Goal of the exercise:
In the data below, find the line that contains "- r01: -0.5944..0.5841" and the line that contains "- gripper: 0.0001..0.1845". Copy both, plus every line between them, exactly.

[Stored records]
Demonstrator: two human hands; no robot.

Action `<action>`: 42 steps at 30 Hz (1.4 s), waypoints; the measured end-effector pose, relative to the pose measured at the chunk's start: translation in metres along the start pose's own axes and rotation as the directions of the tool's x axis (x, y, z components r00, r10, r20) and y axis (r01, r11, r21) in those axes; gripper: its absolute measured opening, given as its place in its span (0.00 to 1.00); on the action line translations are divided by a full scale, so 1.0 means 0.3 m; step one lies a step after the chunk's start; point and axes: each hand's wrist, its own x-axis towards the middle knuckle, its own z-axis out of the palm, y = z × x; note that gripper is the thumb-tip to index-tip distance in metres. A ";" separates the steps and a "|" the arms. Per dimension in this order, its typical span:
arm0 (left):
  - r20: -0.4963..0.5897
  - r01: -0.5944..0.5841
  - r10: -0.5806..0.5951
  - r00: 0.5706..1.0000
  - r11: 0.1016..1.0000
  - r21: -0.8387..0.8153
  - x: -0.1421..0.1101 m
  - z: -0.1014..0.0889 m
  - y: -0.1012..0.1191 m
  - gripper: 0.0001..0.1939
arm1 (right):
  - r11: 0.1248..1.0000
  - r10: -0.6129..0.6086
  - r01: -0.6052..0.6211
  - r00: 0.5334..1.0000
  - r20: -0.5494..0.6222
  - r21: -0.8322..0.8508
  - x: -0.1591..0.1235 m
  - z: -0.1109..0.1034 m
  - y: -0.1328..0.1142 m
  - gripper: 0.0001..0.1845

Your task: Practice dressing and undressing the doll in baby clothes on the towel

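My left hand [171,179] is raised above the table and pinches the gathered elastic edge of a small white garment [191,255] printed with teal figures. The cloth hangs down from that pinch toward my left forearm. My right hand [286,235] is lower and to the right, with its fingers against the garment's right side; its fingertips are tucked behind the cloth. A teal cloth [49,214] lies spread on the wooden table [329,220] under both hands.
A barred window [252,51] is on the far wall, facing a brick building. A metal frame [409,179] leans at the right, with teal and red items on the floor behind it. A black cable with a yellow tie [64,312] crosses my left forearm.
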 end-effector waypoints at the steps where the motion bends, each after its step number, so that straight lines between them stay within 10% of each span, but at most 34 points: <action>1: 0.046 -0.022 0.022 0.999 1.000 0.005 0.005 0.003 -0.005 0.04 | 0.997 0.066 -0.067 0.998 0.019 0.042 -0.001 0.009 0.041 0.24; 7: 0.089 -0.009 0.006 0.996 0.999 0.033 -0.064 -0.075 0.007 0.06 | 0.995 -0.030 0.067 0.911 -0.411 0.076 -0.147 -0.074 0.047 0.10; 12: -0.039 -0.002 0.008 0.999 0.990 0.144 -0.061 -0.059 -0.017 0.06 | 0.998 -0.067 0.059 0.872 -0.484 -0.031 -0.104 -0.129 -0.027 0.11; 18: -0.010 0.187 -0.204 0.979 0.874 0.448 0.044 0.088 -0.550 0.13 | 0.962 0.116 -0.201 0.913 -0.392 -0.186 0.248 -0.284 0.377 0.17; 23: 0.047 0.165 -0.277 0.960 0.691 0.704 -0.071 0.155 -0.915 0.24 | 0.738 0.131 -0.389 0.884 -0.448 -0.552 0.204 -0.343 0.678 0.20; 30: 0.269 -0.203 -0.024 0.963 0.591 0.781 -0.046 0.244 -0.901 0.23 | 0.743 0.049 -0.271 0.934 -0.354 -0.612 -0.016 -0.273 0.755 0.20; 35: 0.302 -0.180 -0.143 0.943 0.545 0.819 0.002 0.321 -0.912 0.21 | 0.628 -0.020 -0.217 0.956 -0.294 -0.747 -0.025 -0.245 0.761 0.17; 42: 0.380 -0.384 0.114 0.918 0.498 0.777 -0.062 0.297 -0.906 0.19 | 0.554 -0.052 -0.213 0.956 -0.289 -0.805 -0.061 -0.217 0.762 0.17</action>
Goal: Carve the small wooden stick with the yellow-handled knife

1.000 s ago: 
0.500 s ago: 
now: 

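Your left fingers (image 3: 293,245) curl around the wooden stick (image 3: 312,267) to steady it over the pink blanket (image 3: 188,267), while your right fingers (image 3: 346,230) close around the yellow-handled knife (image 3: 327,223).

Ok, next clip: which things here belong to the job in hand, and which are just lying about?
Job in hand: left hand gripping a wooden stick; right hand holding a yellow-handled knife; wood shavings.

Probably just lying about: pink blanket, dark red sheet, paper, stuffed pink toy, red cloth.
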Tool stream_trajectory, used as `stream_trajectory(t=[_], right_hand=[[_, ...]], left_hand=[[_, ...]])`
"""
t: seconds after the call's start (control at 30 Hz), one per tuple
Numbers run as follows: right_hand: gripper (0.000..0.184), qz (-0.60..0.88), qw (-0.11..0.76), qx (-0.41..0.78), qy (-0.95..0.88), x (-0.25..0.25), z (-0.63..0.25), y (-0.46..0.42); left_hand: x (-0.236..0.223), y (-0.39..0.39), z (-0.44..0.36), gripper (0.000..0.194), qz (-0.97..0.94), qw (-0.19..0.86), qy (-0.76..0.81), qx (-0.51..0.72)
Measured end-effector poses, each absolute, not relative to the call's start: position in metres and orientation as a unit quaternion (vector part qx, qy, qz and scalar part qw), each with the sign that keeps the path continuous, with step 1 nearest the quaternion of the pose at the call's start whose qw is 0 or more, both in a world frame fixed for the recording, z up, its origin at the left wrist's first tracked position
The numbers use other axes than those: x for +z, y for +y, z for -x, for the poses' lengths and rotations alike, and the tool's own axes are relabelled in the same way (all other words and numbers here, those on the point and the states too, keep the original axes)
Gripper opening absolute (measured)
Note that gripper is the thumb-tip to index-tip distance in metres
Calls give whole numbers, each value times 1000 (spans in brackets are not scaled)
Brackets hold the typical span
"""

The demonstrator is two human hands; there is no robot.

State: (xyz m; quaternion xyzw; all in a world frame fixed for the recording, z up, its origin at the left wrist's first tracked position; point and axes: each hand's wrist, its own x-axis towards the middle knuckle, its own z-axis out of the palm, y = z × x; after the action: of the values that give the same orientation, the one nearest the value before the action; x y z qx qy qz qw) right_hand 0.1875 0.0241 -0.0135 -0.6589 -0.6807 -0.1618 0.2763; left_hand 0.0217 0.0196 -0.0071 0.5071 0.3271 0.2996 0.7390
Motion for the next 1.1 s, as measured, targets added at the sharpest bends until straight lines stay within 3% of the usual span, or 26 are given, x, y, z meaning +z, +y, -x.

Answer to the exercise:
  - r01: -0.5944..0.5841
  - r10: -0.5806..0.5951
  - r00: 0.5706..1.0000
  - r11: 0.1016..1.0000
  - r21: -0.8387..0.8153
  - x: -0.1421..0.1101 m
  - z: -0.1014..0.0889 m
  - y: -0.1012..0.1191 m
  - gripper: 0.0001..0.1939
arm1 (right):
  - r11: 0.1248..1.0000
  - r10: -0.6129..0.6086
  - r01: -0.6052..0.6211
  - r00: 0.5334..1.0000
  - r20: -0.5494..0.6222
  - r21: -0.8322..0.8508
  - x: -0.1591..0.1235 m
  - z: -0.1109..0.1034 m
  - y: -0.1328..0.1142 m
  - gripper: 0.0001..0.1845

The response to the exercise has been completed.